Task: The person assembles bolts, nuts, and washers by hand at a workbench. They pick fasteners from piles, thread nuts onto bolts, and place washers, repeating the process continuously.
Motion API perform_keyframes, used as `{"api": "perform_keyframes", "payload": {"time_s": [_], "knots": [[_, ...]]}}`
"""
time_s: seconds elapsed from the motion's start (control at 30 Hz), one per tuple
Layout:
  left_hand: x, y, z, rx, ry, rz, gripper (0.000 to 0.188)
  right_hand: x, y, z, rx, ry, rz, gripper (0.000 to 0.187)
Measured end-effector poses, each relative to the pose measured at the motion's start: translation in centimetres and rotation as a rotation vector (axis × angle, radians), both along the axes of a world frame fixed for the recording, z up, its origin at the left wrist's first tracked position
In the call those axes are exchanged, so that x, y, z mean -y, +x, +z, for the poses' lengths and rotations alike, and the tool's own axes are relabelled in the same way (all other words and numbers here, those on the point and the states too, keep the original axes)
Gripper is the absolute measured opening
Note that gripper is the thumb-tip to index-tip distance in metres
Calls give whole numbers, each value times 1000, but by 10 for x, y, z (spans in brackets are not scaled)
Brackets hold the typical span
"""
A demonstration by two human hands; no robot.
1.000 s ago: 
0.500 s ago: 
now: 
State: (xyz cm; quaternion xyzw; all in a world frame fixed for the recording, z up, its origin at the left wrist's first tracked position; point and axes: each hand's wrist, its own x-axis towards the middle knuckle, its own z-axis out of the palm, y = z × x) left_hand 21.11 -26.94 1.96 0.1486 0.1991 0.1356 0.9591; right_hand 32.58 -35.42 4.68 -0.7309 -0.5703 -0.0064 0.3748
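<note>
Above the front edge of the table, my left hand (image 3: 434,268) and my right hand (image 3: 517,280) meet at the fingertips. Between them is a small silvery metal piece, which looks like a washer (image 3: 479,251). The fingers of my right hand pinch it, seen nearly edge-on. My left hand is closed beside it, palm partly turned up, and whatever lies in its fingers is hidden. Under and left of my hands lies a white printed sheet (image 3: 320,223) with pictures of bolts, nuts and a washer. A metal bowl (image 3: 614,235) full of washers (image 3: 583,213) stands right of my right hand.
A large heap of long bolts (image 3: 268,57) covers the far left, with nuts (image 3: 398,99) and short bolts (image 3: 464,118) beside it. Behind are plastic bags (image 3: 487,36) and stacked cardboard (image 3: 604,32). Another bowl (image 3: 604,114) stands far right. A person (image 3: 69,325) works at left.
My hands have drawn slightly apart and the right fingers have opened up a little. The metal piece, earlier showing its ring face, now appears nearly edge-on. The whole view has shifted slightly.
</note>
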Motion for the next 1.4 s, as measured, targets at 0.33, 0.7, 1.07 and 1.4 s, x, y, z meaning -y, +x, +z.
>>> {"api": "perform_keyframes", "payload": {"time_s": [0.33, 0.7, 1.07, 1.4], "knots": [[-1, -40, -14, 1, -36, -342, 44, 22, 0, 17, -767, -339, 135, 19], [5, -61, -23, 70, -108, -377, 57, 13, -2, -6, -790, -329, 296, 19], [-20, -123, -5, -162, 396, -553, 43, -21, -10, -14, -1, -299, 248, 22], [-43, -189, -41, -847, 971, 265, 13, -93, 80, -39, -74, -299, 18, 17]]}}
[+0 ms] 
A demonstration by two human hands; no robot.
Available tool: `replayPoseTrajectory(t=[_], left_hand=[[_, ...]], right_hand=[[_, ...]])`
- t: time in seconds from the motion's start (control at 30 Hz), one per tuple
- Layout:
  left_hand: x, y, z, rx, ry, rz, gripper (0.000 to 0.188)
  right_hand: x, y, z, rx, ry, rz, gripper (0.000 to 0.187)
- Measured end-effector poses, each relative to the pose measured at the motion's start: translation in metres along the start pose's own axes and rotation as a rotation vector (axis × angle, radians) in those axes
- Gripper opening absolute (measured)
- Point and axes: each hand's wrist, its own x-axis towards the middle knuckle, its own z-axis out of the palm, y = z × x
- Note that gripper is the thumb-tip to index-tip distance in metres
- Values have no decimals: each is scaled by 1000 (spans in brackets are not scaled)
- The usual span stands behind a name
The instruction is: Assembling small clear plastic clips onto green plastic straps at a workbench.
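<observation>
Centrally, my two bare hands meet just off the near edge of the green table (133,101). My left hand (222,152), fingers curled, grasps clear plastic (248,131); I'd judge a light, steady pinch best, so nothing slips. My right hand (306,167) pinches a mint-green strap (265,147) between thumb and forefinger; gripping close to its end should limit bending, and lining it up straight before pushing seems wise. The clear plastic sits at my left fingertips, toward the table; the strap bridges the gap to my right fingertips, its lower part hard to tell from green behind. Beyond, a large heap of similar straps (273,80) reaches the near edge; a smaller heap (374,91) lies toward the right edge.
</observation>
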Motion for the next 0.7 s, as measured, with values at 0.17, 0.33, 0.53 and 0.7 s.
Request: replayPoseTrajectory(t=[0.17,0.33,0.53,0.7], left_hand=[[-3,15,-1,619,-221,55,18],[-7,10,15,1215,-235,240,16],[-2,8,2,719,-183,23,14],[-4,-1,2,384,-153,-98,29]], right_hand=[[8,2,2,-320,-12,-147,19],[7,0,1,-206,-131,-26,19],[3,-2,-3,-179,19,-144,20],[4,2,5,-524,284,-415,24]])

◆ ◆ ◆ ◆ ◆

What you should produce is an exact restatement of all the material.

▸ EXPECTED ANSWER:
Task: The person assembles bolts, nuts, and washers by hand at a workbench. They pick fasteners from piles, thread nuts onto bolts, and place washers, repeating the process continuously.
Motion API perform_keyframes, used as `{"api": "perform_keyframes", "payload": {"time_s": [_], "knots": [[_, ...]]}}`
"""
time_s: seconds elapsed from the motion's start (control at 30 Hz), one per tuple
Layout:
  left_hand: x, y, z, rx, ry, rz, gripper (0.000 to 0.188)
  right_hand: x, y, z, rx, ry, rz, gripper (0.000 to 0.187)
Measured end-effector poses, each relative to the pose measured at the motion's start: translation in centimetres and rotation as a rotation vector (axis × angle, radians), both along the axes of a world frame fixed for the recording, z up, its origin at the left wrist's first tracked position
In the call those axes are exchanged, so that x, y, z mean -y, +x, +z, for the poses' lengths and rotations alike, and the tool's own axes are relabelled in the same way (all other words and numbers here, those on the point and the states too, keep the original axes)
Gripper is the absolute measured opening
Note that gripper is the thumb-tip to index-tip distance in metres
Calls give whole numbers, each value times 1000, but by 10 for x, y, z (spans in brackets are not scaled)
Brackets hold the typical span
"""
A demonstration by two human hands; no robot.
1.000 s ago: 
0.500 s ago: 
now: 
State: (xyz cm; quaternion xyzw; all in a world frame fixed for the recording, z up, its origin at the left wrist's first tracked position; point and axes: each hand's wrist, its own x-axis towards the middle knuckle, its own z-axis out of the palm, y = z × x) left_hand 21.11 -26.94 1.96 0.1486 0.1991 0.1356 0.9591; right_hand 32.58 -35.42 4.68 -0.7309 -0.5703 -0.0064 0.3748
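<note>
Above the front edge of the table, my left hand (image 3: 434,268) and my right hand (image 3: 517,280) meet at the fingertips. Between them is a small silvery metal piece, which looks like a washer (image 3: 479,251). The fingers of my right hand pinch it, seen nearly edge-on. My left hand is closed beside it, palm partly turned up, and whatever lies in its fingers is hidden. Under and left of my hands lies a white printed sheet (image 3: 320,223) with pictures of bolts, nuts and a washer. A metal bowl (image 3: 614,235) full of washers (image 3: 583,213) stands right of my right hand.
A large heap of long bolts (image 3: 268,57) covers the far left, with nuts (image 3: 398,99) and short bolts (image 3: 464,118) beside it. Behind are plastic bags (image 3: 487,36) and stacked cardboard (image 3: 604,32). Another bowl (image 3: 604,114) stands far right. A person (image 3: 69,325) works at left.
My hands have drawn slightly apart and the right fingers have opened up a little. The metal piece, earlier showing its ring face, now appears nearly edge-on. The whole view has shifted slightly.
</note>
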Motion for the next 1.4 s, as measured, targets at 0.33, 0.7, 1.07 and 1.4 s, x, y, z meaning -y, +x, +z.
>>> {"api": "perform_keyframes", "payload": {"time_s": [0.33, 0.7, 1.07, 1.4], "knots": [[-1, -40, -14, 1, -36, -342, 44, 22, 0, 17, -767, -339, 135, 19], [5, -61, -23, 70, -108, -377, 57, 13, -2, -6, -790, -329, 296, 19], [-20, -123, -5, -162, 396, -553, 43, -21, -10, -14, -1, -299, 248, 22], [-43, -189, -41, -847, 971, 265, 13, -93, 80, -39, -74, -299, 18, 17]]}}
[+0 ms] 
A demonstration by two human hands; no robot.
Available tool: `replayPoseTrajectory(t=[_], left_hand=[[_, ...]], right_hand=[[_, ...]])`
- t: time in seconds from the motion's start (control at 30 Hz), one per tuple
- Layout:
  left_hand: x, y, z, rx, ry, rz, gripper (0.000 to 0.188)
  right_hand: x, y, z, rx, ry, rz, gripper (0.000 to 0.187)
- Measured end-effector poses, each relative to the pose measured at the motion's start: translation in metres along the start pose's own axes and rotation as a rotation vector (axis × angle, radians) in those axes
- Gripper opening absolute (measured)
- Point and axes: each hand's wrist, its own x-axis towards the middle knuckle, its own z-axis out of the palm, y = z × x
- Note that gripper is the thumb-tip to index-tip distance in metres
- Values have no decimals: each is scaled by 1000 (spans in brackets are not scaled)
- The usual span stands behind a name
The instruction is: Assembling small clear plastic clips onto green plastic straps at a workbench.
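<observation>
Centrally, my two bare hands meet just off the near edge of the green table (133,101). My left hand (222,152), fingers curled, grasps clear plastic (248,131); I'd judge a light, steady pinch best, so nothing slips. My right hand (306,167) pinches a mint-green strap (265,147) between thumb and forefinger; gripping close to its end should limit bending, and lining it up straight before pushing seems wise. The clear plastic sits at my left fingertips, toward the table; the strap bridges the gap to my right fingertips, its lower part hard to tell from green behind. Beyond, a large heap of similar straps (273,80) reaches the near edge; a smaller heap (374,91) lies toward the right edge.
</observation>
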Motion for the next 0.7 s, as measured, with values at 0.17, 0.33, 0.53 and 0.7 s.
Request: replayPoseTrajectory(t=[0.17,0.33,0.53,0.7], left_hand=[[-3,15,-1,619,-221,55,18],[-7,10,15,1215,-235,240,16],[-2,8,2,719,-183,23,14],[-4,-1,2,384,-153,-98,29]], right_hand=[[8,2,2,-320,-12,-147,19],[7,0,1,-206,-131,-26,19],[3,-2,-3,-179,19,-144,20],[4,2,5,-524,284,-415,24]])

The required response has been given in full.